• [WORK ITEM]: Without the images, print all the entries below exactly as given.

• [PROVIDED RECORDS]:
________________________
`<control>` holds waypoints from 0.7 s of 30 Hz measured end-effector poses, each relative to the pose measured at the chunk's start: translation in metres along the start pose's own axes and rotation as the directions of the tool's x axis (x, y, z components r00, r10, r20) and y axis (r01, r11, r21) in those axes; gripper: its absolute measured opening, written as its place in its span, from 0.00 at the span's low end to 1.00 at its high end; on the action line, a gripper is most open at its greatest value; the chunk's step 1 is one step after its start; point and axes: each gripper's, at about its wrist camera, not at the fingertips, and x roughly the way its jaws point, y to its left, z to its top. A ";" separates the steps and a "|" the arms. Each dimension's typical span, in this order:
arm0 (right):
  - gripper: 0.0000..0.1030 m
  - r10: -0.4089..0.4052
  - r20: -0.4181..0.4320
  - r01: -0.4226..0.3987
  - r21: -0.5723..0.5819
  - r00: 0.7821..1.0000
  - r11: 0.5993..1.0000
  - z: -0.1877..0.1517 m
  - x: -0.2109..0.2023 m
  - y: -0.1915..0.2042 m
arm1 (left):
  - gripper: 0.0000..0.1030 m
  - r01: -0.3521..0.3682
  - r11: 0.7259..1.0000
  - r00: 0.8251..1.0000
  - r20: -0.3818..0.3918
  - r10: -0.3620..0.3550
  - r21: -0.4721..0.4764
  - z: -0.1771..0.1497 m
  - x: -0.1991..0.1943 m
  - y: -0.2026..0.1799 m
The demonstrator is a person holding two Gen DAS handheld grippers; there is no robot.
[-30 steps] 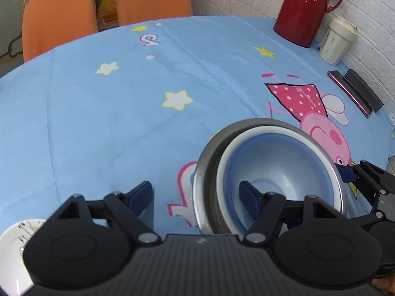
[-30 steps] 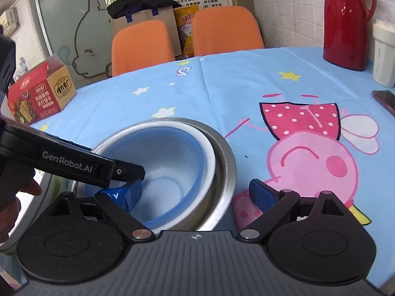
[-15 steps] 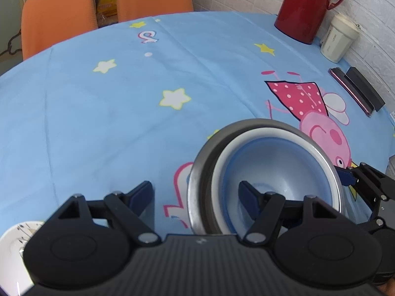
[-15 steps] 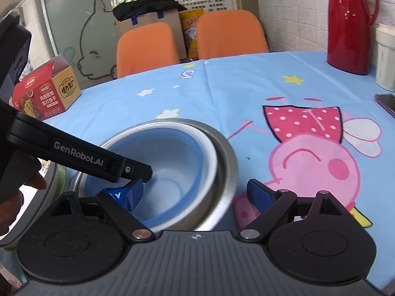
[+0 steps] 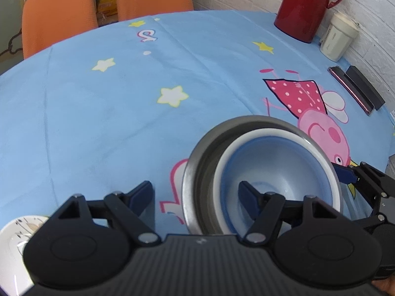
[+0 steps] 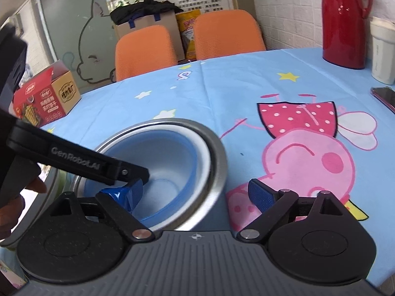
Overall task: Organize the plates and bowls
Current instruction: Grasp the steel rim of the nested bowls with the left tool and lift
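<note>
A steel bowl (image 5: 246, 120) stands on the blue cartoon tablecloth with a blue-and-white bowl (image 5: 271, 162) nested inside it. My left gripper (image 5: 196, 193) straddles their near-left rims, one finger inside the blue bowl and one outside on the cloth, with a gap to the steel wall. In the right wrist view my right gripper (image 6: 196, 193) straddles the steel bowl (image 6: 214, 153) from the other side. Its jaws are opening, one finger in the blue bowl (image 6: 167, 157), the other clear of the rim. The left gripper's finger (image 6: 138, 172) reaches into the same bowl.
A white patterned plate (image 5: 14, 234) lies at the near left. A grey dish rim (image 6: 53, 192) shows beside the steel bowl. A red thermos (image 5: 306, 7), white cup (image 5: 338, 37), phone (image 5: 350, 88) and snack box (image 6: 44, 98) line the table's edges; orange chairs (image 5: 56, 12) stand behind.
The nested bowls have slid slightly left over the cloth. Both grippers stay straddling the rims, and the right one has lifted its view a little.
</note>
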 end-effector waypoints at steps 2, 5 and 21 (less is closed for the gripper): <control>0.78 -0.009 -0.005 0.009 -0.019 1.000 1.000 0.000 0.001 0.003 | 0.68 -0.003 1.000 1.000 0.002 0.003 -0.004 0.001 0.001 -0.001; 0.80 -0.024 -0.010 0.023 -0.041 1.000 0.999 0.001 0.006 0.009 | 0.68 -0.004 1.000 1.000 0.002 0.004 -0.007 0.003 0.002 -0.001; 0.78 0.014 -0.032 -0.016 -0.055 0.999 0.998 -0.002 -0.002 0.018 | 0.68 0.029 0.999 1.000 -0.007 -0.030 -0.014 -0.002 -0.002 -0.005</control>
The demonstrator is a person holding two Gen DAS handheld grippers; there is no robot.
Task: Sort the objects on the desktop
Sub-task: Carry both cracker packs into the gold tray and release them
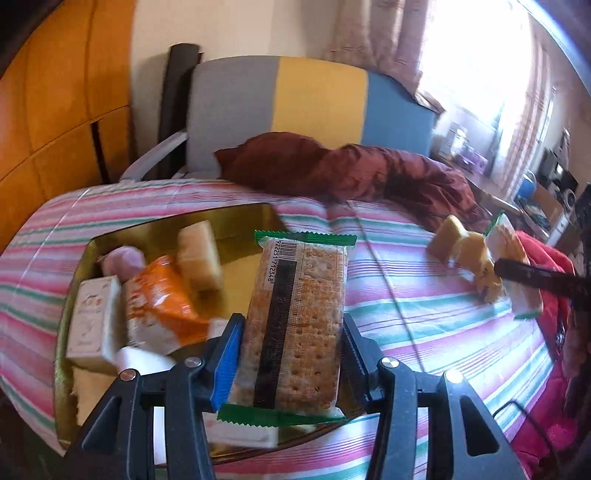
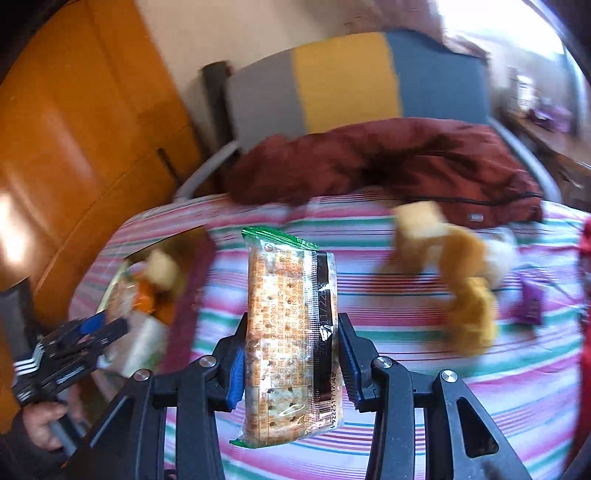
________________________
• [EXPECTED OUTPUT]:
`<control>` holds waypoints from 0.7 s of 30 Hz measured end-effector poses, each relative to the pose measured at the chunk's start: translation in metres along the start pose's own axes and rotation as the directions of the tool's x axis (x, y, z components r00, r10, r20) and y axis (r01, r11, r21) in those axes; gripper: its absolute measured opening, written as its place in its span, from 0.00 at the span's low end to 1.00 at its high end; on the action line, a gripper is most open at its greatest value; the chunk's step 1 is one step after its start; point and axes: each gripper's, at about its wrist camera, not at the fingertips, and x roughly the way its jaws point, y to its left, z to its top. A ";" separates the steps and a "|" the arms. Each dimension's typical span, in this order:
arm0 (right):
  - gripper: 0.0000..0.1030 m
  - r10: -0.4089..0.4052
  - r20: -0.4181..0.4320
  - r01: -0.4226..0.3987
  - r21: -0.5723..0.5819
  - r00: 0.7821..1.0000
  - r11: 0.5993..1.0000
  - z: -0.1877..0.1517 m
  - x: -0.2109..0.2023 m
  - y: -0.1915..0.2042 m
arm1 (left):
  - gripper: 0.0000..0.1030 m
  - r01: -0.3521..0.3682
  - r11: 0.7259..1.0000
  - r00: 0.8251..1.0000
  - r20: -0.3818..0.3918
  - r10: -0.3620..0.3550
  - r21: -0.4721..0.4764
  - z: -0.1771..0.1497 m
  - x: -0.1991..0.1943 m
  - y: -0.2026..0.1799 m
The demonstrator is a person holding two Gen DAS handheld grippers; there is no robot.
[-30 steps] 
[-30 steps] 
[-15 steps] 
[-15 steps] 
[+0 steps] 
[+0 steps] 
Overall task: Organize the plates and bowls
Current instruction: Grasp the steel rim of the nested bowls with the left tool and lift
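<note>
A steel bowl (image 5: 246, 120) stands on the blue cartoon tablecloth with a blue-and-white bowl (image 5: 271, 162) nested inside it. My left gripper (image 5: 196, 193) straddles their near-left rims, one finger inside the blue bowl and one outside on the cloth, with a gap to the steel wall. In the right wrist view my right gripper (image 6: 196, 193) straddles the steel bowl (image 6: 214, 153) from the other side. Its jaws are opening, one finger in the blue bowl (image 6: 167, 157), the other clear of the rim. The left gripper's finger (image 6: 138, 172) reaches into the same bowl.
A white patterned plate (image 5: 14, 234) lies at the near left. A grey dish rim (image 6: 53, 192) shows beside the steel bowl. A red thermos (image 5: 306, 7), white cup (image 5: 338, 37), phone (image 5: 350, 88) and snack box (image 6: 44, 98) line the table's edges; orange chairs (image 5: 56, 12) stand behind.
The nested bowls have slid slightly left over the cloth. Both grippers stay straddling the rims, and the right one has lifted its view a little.
</note>
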 end-effector waypoints at steps 2, 5 and 21 (less is closed for the gripper): <control>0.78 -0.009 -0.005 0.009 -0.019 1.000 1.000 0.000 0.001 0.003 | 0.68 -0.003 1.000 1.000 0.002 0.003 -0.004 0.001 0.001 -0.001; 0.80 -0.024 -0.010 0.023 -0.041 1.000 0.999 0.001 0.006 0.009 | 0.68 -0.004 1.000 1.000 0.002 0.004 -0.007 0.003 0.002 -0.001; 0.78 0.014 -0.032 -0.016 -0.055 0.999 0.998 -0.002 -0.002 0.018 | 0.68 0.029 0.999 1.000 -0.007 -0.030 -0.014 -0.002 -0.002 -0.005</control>
The demonstrator is a person holding two Gen DAS handheld grippers; there is no robot.
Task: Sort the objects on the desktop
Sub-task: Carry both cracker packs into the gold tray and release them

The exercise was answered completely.